§ Goal of the exercise: In the entries below, every line that contains "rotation" must be located and copied.

§ Provided records:
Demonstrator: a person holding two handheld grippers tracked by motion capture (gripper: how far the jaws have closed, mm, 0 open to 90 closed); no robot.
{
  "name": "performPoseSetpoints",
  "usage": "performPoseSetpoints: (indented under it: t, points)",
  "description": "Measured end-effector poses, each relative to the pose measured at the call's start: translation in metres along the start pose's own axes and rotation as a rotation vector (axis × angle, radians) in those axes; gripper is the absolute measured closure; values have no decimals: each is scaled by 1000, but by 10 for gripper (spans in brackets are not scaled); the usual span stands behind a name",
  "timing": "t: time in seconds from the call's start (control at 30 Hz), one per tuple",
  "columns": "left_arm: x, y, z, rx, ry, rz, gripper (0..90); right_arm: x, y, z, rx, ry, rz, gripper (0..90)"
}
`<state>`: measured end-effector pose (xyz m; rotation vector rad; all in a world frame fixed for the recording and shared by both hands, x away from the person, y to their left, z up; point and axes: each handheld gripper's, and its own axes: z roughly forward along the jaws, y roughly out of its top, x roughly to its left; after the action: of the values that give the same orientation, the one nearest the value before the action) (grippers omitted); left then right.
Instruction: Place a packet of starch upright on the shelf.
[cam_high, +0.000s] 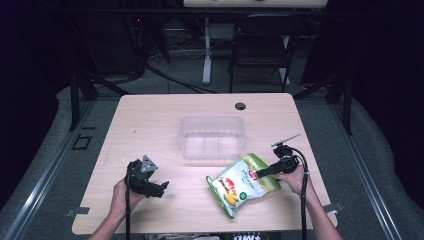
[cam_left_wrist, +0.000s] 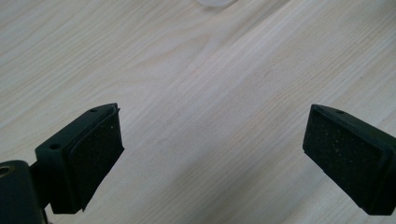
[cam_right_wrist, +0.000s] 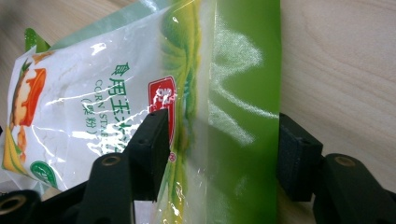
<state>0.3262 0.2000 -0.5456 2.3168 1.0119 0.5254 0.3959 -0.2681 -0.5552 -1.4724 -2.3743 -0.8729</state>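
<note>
A green and white bag of corn starch (cam_high: 240, 186) lies on the wooden table (cam_high: 150, 120) at the front right, its green top end pointing to the right. My right gripper (cam_high: 261, 173) reaches over that end. In the right gripper view the bag (cam_right_wrist: 93, 93) has its green top band between the two jaws of my right gripper (cam_right_wrist: 222, 149), which stand open on either side of it; the band lies flat and uncrumpled. My left gripper (cam_high: 162, 187) hovers low over bare wood at the front left, open and holding nothing (cam_left_wrist: 212, 154).
A clear plastic container (cam_high: 212, 137) stands in the middle of the table, just behind the bag. A small black grommet (cam_high: 240, 106) sits near the far edge. Beyond the table are a dark folding chair (cam_high: 262, 45) and a desk leg (cam_high: 206, 55).
</note>
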Motion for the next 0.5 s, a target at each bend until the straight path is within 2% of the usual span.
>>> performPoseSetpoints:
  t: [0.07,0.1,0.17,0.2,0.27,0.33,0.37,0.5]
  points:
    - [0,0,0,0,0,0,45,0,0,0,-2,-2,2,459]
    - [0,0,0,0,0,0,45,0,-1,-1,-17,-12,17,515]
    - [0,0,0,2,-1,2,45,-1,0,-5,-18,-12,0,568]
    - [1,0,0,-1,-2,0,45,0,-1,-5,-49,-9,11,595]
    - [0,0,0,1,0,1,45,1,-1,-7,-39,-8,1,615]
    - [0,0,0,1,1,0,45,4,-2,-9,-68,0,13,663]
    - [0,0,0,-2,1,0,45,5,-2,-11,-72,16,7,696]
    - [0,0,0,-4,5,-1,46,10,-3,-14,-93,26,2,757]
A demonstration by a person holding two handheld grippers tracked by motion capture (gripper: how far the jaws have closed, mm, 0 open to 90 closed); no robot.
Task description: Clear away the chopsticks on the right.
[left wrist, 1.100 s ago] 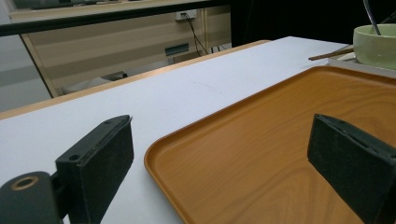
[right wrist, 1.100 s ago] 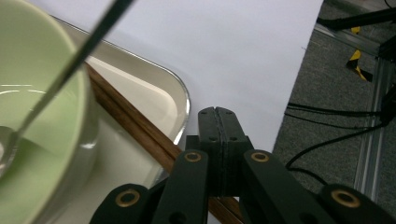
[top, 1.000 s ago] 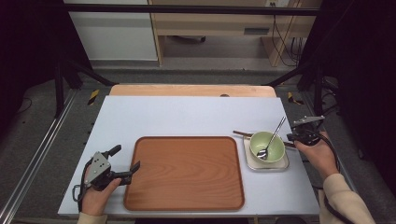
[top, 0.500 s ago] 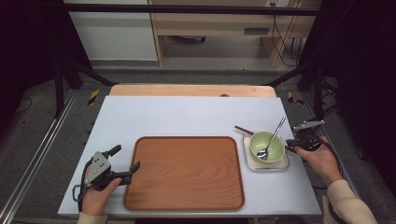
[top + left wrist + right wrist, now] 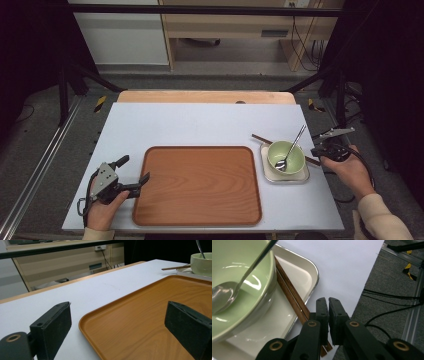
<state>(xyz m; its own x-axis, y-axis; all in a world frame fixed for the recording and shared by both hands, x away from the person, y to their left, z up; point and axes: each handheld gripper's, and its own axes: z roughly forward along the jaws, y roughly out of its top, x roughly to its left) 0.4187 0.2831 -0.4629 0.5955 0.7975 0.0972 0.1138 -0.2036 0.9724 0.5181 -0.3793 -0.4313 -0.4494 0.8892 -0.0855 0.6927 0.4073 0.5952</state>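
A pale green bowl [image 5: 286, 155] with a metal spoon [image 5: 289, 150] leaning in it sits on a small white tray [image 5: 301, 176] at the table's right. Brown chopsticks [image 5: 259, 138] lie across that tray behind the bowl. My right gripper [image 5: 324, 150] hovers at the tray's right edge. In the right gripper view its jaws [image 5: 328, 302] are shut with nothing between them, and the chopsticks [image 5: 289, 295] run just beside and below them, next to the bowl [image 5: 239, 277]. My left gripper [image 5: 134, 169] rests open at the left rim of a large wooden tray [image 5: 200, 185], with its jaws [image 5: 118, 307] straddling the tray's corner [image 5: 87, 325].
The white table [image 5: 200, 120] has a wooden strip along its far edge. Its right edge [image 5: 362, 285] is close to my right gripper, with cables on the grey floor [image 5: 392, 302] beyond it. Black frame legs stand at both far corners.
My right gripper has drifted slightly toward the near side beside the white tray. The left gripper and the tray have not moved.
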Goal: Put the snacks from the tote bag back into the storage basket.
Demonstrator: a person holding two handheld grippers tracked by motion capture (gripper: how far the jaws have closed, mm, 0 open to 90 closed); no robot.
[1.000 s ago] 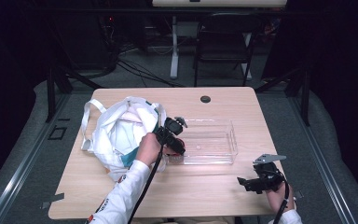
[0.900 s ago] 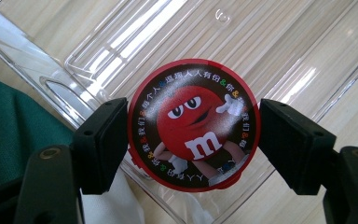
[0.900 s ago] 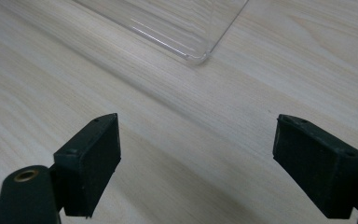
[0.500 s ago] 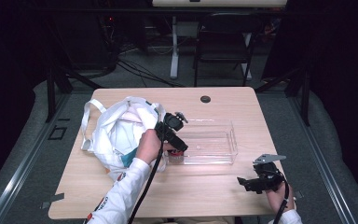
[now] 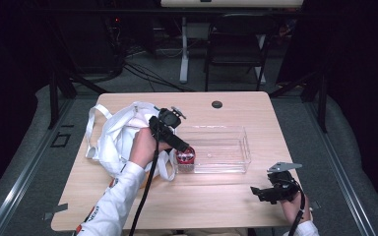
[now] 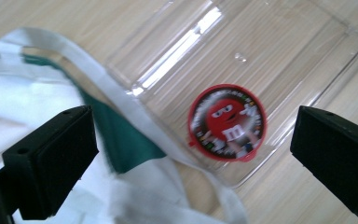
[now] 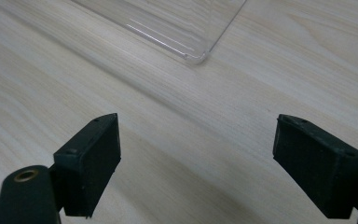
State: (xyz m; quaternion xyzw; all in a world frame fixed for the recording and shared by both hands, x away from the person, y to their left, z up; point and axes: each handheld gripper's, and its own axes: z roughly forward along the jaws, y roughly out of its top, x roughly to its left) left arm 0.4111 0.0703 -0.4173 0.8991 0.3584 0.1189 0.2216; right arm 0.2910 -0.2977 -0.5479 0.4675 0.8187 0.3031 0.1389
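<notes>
Tin point(image 6: 227, 122) lies in tray point(image 5: 236, 147) corner, left claw point(image 6: 191, 154) spread above.

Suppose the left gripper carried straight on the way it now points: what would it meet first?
Most likely the red round candy tin lying in the clear plastic tray. The left gripper is open and aims down at it, with the white bag's strap just beside that line; depth is unclear.

A lab or studio: black curtains all round, cables point(image 5: 142, 73) on grey floor at 11 o'clock, lone wooden table point(image 5: 216, 206).
</notes>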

§ Answer to the exercise:
  "description": "Measured end-effector poses, each relative to the pose measured at the call's start: translation in metres along the start pose's own axes and rotation as a rotation vector (axis × angle, radians) in those axes; gripper is the absolute measured closure; values have no decimals: each is scaled by 1000, but by 10 for gripper (spans in brackets are not scaled); the usual span stands behind a name",
`<state>`: measured end-effector pose (xyz m; rotation vector rad; all in a world frame fixed for the recording and shared by both hands, x away from the person, y to their left, z up; point and axes: each handheld gripper's, and its own axes: z roughly forward along the jaws, y roughly out of its top, x roughly to its left; after the action: of the values that give the same orientation, the one nearest the value before the action) (grippers omitted); left then right.

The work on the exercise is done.